▶ **What the task requires**
What lines below include the word "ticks"? Copy each one.

▶ **Exercise data**
┌──

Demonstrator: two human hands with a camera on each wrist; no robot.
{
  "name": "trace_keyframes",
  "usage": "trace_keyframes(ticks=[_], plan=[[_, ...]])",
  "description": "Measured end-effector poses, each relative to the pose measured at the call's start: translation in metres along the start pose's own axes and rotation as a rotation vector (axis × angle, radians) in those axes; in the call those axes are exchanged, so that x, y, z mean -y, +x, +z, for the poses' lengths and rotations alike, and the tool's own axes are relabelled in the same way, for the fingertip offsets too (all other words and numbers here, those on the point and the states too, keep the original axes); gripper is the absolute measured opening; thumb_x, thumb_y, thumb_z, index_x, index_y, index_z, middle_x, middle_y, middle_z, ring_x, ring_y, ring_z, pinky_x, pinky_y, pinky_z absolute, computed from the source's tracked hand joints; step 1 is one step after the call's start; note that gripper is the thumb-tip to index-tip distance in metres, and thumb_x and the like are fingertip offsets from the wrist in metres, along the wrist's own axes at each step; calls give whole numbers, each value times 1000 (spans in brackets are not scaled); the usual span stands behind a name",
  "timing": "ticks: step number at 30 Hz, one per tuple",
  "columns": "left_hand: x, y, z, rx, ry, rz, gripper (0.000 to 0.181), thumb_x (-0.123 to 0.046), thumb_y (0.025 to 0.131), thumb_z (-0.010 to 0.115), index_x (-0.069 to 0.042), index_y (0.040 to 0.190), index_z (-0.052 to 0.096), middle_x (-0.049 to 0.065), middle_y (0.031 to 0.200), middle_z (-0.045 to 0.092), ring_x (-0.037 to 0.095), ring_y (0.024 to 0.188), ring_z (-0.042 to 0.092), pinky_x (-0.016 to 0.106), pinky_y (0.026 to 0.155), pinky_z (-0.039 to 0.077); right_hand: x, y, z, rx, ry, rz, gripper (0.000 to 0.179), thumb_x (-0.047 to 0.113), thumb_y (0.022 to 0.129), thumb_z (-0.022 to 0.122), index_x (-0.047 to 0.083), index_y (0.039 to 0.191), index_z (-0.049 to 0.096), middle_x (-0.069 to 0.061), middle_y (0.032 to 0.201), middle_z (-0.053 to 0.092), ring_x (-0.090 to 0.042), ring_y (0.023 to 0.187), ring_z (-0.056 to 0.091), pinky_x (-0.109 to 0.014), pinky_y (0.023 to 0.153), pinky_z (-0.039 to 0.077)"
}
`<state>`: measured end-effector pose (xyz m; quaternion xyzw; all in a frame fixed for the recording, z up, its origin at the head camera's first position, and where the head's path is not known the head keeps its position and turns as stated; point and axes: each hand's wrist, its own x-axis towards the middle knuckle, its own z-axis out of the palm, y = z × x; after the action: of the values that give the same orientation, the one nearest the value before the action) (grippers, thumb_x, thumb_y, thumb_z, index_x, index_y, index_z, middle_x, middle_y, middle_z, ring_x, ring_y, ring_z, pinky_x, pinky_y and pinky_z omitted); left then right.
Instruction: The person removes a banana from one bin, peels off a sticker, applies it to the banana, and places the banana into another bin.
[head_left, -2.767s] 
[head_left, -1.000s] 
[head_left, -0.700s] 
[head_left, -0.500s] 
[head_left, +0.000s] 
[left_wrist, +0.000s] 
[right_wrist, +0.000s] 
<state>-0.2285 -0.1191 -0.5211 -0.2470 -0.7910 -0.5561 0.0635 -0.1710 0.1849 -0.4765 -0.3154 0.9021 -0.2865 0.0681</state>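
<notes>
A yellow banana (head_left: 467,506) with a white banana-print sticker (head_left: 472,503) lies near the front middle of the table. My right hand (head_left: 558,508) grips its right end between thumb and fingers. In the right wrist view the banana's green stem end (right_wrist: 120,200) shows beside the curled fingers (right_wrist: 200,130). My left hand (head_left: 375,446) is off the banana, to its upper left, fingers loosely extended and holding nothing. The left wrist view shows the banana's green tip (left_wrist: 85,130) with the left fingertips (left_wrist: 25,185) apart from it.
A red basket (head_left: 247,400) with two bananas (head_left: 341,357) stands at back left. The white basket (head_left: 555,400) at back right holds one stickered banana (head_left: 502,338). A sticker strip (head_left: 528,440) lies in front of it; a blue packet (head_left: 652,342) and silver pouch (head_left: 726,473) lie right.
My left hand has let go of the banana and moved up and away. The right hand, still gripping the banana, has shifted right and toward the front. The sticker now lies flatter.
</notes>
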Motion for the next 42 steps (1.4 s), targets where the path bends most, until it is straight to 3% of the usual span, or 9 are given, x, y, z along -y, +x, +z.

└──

▶ **Problem solution**
  "usage": "trace_keyframes(ticks=[_], plan=[[_, ...]])",
  "timing": "ticks: step number at 30 Hz, one per tuple",

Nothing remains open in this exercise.